Emmaus International

Directeur du Centre Abbé Pierre-Emmaüs, Philippe Dupont est aussi un militant des droits humains. Le 7 septembre, il traversera le détroit de Gibraltar à la nage avec d’autres membres d’Emmaüs, pour sensibiliser à l’Article 13 de la Déclaration universelle des Droits de l’Homme.
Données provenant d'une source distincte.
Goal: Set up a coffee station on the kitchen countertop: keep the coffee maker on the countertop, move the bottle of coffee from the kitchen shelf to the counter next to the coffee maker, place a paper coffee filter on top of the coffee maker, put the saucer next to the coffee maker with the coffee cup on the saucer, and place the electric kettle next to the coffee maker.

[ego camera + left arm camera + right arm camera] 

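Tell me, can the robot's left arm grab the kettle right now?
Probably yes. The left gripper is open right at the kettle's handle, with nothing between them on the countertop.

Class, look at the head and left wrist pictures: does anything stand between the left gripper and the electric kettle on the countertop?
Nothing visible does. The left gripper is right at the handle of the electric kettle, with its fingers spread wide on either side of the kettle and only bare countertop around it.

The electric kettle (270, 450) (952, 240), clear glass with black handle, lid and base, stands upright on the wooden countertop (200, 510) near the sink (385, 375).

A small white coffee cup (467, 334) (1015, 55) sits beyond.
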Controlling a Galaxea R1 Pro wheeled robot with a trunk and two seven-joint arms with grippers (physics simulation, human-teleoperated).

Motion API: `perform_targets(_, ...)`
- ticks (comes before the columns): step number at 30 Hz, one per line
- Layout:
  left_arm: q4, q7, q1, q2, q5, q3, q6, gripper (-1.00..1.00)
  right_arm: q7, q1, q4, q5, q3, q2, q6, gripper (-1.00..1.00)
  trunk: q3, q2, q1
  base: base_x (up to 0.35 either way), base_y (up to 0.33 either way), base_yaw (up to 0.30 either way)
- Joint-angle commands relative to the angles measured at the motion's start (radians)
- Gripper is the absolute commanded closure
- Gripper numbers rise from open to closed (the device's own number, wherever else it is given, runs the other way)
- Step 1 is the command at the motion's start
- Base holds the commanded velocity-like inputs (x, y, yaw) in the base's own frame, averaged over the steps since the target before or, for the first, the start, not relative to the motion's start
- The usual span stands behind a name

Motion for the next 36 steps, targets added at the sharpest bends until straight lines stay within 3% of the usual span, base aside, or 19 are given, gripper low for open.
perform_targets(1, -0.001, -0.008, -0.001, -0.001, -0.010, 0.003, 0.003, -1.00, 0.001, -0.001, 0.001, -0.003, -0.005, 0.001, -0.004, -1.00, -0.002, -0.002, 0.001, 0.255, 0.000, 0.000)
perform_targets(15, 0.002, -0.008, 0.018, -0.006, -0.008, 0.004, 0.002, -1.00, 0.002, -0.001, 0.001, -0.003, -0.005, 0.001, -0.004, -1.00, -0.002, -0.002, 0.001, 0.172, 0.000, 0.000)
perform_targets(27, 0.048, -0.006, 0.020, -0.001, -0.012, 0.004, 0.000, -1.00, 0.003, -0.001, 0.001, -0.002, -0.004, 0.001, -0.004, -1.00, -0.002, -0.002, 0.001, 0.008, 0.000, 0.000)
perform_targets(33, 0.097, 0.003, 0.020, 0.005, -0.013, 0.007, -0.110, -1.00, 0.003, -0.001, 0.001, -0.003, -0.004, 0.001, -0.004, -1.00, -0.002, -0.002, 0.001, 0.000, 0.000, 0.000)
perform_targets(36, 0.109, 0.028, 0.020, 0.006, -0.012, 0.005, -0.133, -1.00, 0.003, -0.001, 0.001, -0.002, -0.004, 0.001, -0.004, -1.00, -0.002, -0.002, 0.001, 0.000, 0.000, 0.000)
Pourquoi participer à cette traversée pour l’Article 13 ?
« En 2015, quand j’ai appris que deux responsables de communauté Emmaüs avaient effectué la traversée du Détroit de Gibraltar au nom de l’Article 13, je leur ai demandé de participer. Je suis très motivé par cette campagne de défense de l’Article 13 portée par Emmaüs. Je connais de nombreuses personnes qui ont fui la misère et la guerre dans des conditions épouvantables. J'ai partagé leur quotidien au Centre abbé Pierre - Emmaüs d'Esteville (village où l'abbé Pierre a vécu et est inhumé). Aujourd'hui, j'assure le suivi social d'une famille de géorgiens qui a dû quitter son pays suite à la guerre d'Abkhazie et je connais les entraves administratives inhumaines qui leur sont infligées. Je pratique régulièrement la natation et j'ai donc pensé associer mes habitudes sportives à mon engagement militant. En tant que directeur du lieu de mémoire de l'abbé Pierre, je connais bien l'histoire de notre fondateur : il nous a montré l'importance des actions symboliques pour provoquer des changements. Un monde juste ne se construit pas seulement en signant des pétitions, il faut aussi donner de sa personne..
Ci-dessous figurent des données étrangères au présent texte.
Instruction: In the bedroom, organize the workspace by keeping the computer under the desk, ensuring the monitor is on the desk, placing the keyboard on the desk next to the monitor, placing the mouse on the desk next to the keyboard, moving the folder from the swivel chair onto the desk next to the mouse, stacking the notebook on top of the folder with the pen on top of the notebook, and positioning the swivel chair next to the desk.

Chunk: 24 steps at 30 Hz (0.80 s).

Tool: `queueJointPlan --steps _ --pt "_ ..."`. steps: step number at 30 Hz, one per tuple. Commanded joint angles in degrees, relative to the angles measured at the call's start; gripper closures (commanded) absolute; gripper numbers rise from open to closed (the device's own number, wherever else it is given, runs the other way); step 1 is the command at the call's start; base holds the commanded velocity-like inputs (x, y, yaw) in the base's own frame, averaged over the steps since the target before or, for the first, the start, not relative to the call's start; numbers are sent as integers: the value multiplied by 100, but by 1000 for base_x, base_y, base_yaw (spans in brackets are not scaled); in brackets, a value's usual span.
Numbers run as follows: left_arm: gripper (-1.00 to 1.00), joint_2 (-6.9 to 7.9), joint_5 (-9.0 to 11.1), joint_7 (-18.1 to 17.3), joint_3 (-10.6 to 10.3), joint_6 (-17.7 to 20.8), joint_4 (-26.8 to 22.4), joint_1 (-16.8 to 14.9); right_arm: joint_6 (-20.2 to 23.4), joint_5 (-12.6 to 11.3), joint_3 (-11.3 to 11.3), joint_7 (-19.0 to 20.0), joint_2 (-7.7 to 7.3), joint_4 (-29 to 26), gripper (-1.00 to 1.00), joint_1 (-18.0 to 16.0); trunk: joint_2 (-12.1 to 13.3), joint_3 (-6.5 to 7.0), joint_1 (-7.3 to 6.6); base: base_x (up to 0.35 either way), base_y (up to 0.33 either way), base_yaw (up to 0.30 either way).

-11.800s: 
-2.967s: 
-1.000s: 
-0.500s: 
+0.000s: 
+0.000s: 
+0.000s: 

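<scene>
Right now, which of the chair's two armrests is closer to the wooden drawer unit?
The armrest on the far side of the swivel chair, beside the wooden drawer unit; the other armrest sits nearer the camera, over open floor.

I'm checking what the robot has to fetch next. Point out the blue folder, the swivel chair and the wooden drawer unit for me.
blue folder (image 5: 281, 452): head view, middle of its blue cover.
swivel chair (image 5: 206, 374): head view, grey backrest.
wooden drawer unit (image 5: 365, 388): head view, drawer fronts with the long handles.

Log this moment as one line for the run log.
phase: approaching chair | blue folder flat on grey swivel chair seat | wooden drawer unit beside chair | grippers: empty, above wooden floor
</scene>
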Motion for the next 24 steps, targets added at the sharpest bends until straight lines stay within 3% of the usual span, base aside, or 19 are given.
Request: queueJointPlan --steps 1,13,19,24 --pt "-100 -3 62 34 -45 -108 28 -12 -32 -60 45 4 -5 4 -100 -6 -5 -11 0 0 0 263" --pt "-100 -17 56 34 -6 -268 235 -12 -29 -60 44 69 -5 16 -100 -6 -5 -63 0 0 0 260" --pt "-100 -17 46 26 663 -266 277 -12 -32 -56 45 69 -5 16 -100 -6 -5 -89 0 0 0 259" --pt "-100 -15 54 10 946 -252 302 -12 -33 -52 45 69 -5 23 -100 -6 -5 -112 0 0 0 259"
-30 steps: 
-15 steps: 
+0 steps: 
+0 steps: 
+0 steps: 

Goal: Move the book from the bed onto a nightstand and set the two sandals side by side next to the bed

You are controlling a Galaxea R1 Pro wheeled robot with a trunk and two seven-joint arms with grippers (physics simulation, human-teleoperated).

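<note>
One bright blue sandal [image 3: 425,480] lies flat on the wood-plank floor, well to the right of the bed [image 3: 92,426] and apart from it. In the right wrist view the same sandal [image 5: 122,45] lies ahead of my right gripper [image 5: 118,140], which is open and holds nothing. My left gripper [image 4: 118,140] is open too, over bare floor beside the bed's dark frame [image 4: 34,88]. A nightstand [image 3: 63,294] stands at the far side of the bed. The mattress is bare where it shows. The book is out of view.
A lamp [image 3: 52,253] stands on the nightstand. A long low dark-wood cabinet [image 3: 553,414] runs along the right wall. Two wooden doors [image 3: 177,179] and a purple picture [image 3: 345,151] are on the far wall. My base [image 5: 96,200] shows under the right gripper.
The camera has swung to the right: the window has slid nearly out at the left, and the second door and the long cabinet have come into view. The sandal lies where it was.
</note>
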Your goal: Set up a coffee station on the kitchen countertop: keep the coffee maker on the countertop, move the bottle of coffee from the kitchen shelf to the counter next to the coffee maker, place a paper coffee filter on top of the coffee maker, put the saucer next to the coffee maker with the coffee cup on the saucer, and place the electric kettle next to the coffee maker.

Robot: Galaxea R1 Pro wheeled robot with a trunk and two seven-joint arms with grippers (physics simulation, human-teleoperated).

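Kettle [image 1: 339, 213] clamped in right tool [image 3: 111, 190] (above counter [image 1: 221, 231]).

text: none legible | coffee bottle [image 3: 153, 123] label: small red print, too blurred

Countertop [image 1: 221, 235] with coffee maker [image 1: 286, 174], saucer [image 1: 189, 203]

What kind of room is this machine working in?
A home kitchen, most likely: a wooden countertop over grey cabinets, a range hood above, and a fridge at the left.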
Comment t’es-tu organisé pour préparer cette traversée ?
Pour s'entraîner, il faut du temps ! Et quand on travaille à Emmaüs, on en dispose pas beaucoup. Je me suis donc organisé pour faire du vélo, courir et nager régulièrement. A chaque fois que je me décourage, je me dis : "encore un effort ou bien Gibraltar tu n'y arriveras jamais ! " Quand je constate mes progrès, je me sens rassuré sur mes capacités à effectuer la traversée. En avril 2017, j'ai participé à un entraînement collectif à Saint-Etienne. On a nagé 4h dans la piscine, on était 6 avec Alain Gomez (ndla : un des deux responsables ayant effectué la traversée en 2015), qui nous a donné de bons conseils. J'ai pu constater que le niveau des autres nageurs est très bon : mes camarades ont un physique affûté, un souffle impeccable et un moral d'acier ! Depuis mai 2017, je nage dans la Manche et l'eau y est froide. Chaque semaine, je prends une baffe thermique. Je longe la côte pour ne pas prendre de risque car je suis seul. Parfois, il n'y a aucun baigneur et il pleut. Quand je nage près des falaises, les goélands et les cormorans viennent vérifier ce qui se passe. A Dieppe, après 2h30 d'entraînement, il m'est arrivé d'avoir du mal à grimper la pente en galets pour regagner mes vêtements, car mes pieds étaient froids et il est difficile de marcher sur les galets. J'ai donc avancé à quatre pattes, pensant être discret. Mais un homme s'est précipité pensant que je me trouvais mal. Il a insisté pour me venir en aide et appeler une ambulance ; alors que je me trouvais en pleine forme !

Au-delà du défi physique, votre groupe est-il un lieu d’échange ?
Je lis attentivement les échanges de messages du groupe Article 13. J'apprécie de constater la mobilisation collective pour les migrants. J'en profite pour me documenter sur la question et connaître le sujet le mieux possible. Le 7 juillet, j'ai organisé une journée de soutien à la communauté Emmaüs de Grande-Synthe. Nous étions 8 bénévoles et salariés du Centre abbé Pierre - Emmaüs à participer à la distribution de nourriture pour les personnes qui vivent dans le bois de Puythouck dans des conditions indignes (lien reportage photos). Nous avons fait de belles rencontres parmi ses personnes kurdes irakiennes. C'est pour elles que je vais me jeter à l'eau !
Personnellement, je suis révolté par la non-assistance à personne en danger qui est structurelle dans notre pays : il en va de même pour les migrants, les mineurs en danger, les personnes sans domicile, les malades psychiatriques, les toxicomanes ou les prisonniers... Si vous n'êtes pas aisé et bien portant, la vie est très dure, voire cruelle. Force est de constater que, trop souvent, la société abandonne les plus fragiles à leur détresse.

Est-ce l’esprit de l’abbé Pierre qui te pousse ?
La traversée du détroit de Gibraltar est une drôle d'aventure. Si je n'avais pas travaillé à Emmaüs, je n'aurais jamais rien entrepris de semblable. L'abbé Pierre nous a montré le chemin pour faire ce qui ne se fait pas et parvenir à nos fins : « construire un monde plus juste en servant d'abord les plus exclus ».